Work to complete: Give back the listing word for word, from top to bottom.
BEGIN Data shown
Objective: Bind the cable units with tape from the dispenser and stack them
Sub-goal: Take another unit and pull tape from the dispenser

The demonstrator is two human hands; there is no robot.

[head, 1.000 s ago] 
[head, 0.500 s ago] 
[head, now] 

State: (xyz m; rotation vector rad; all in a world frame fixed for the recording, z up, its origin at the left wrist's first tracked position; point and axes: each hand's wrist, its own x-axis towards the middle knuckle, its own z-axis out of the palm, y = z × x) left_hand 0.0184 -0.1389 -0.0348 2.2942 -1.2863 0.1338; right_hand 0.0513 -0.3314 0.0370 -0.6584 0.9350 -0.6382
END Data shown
Reply to the task:
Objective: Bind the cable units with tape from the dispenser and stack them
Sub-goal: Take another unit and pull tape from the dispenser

The demonstrator is two human hands; there is no robot.

[head, 1.000 s ago] 
[head, 0.500 s ago] 
[head, now] 

State: (xyz m; rotation vector rad; all in a world frame fixed for the recording, z up, its origin at the left wrist's first tracked position; point and axes: each hand's wrist, its own x-axis towards the middle knuckle, its own z-axis out of the palm, y = z × x) left_hand 0.0184 -0.1389 -0.0348 2.2942 -1.2863 0.1338; right_hand 0.0513 -0.3314 0.0370 -0.6584 0.9350 -0.6382

This concludes the output.